Free food is great, especially when you are a confirmed bachelor with an aversion for cooking. I’m sure if my pots and pans have a choice they would  vote to have me back in their next ‘lives’. Such is the ease  of their lives! Providence must have decided to be kind to me though, as a few hours after complaining of feeling listless I got a phone call from my work buddy O to head off to the beach. He and I have an inside joke where I hail him as my mentor and he says I’m much too old to be mentored by him, and considering the boring lives we lead, hanging out is always a plus. Fast forward a few hours and we head off to the beach where we go to this Chinese buffet thingy at Jimmy Chung. Two huge cokes, lamb ribs, some curried rice and soup later, we could belch with satisfaction at a great days work – all for nine pounds. I should definitely do this again!

10 years on..

My Uncle Fred was the nearly black sheep of Mother’s side of the family. Bloke had all the women purring over him and he lived for the attention. As recently as the year 2000, he still left his plates on the table after eating and Mother would use him as an example of how not to behave.

It was to my utmost surprise therefore, that in the midst of a phone call with me, Uncle Fred excused himself to go stir some soup he was making! Uncle Fred and cooking are about as diametrically opposed as they come..

Maybe its the UK life, or a strong wife, but that is a sea change… So much for the archetypicalundomesticated husband.


Caught up with Olu again – he and I sat down in the car, engines revving pouring our hearts out on the various issues in our lives.

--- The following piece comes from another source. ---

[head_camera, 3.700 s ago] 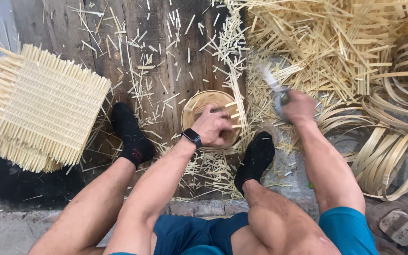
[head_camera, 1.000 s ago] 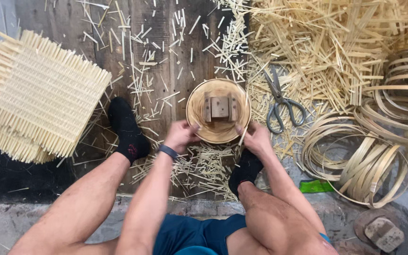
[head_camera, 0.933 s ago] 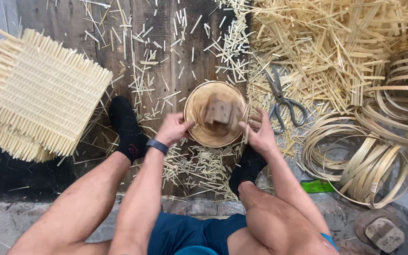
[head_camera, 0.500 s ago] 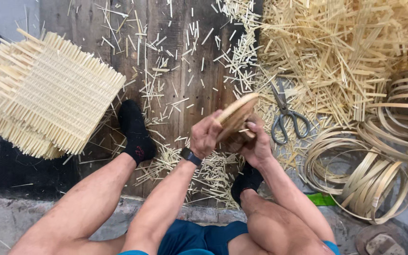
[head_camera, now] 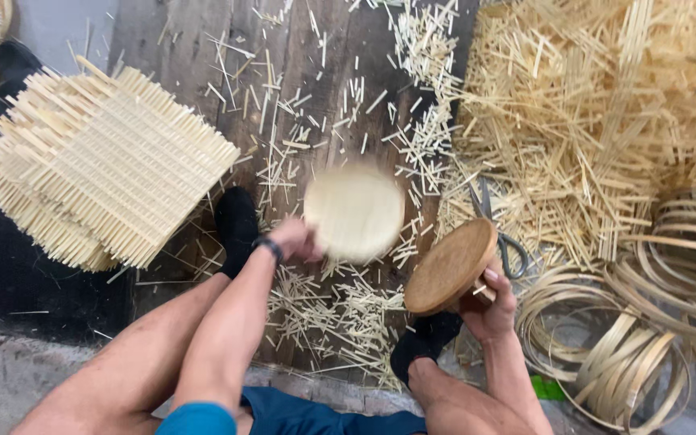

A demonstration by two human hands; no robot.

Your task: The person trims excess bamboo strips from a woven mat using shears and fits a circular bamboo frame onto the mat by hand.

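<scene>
My left hand (head_camera: 293,239) grips the edge of a pale round woven bamboo disc (head_camera: 354,212), blurred by motion, above the wooden floor. My right hand (head_camera: 489,306) holds a brown round wooden mould (head_camera: 449,267) tilted on edge, lower right of the disc. The two pieces are apart. A dark watch band is on my left wrist. My feet in black socks rest on the floor, one left of the disc and one under the mould.
A stack of square woven bamboo mats (head_camera: 98,165) lies at left. Scissors (head_camera: 497,229) lie right of the mould. Loose bamboo strips (head_camera: 598,105) pile up at upper right, coiled bamboo hoops (head_camera: 630,322) at lower right. Short offcuts litter the planks (head_camera: 316,105).
The disc and wooden mould, held together over my feet half a second ago, have come apart. My left hand swings the woven disc up and left; my right hand keeps the mould.
</scene>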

After being so similar for such a long time, our lives cannot be more divergent going forward. He is heading back to Nigeria semi-permanently, I am looking forward to yet another winter here.

Life is good though, and the time spent chatting up has thrown up a few new directions. That is what friends are for I suspect.

A spot of bother..

Mum is running scared. A lot more scared than even I am.. And she doesn’t know the full scale of the issue. All I have told her is that I may not be returning to my old job in Nigeria. The truth is that I have quit already. As is typical with her she is bothered; wondering if I have enough funds to survive the job search, if I am seeking temporary work whilst all my documentation pulls through, the whole lanyards.

I think, God willing, I have things covered- and barring any major glitches I should be fine. But she can’t understand the decision. Truth is I got totally fed up with the politics and the scheming, and decided a fresh start was in order. Still fingers crossed,  palms closed together, hoping and praying that it works out.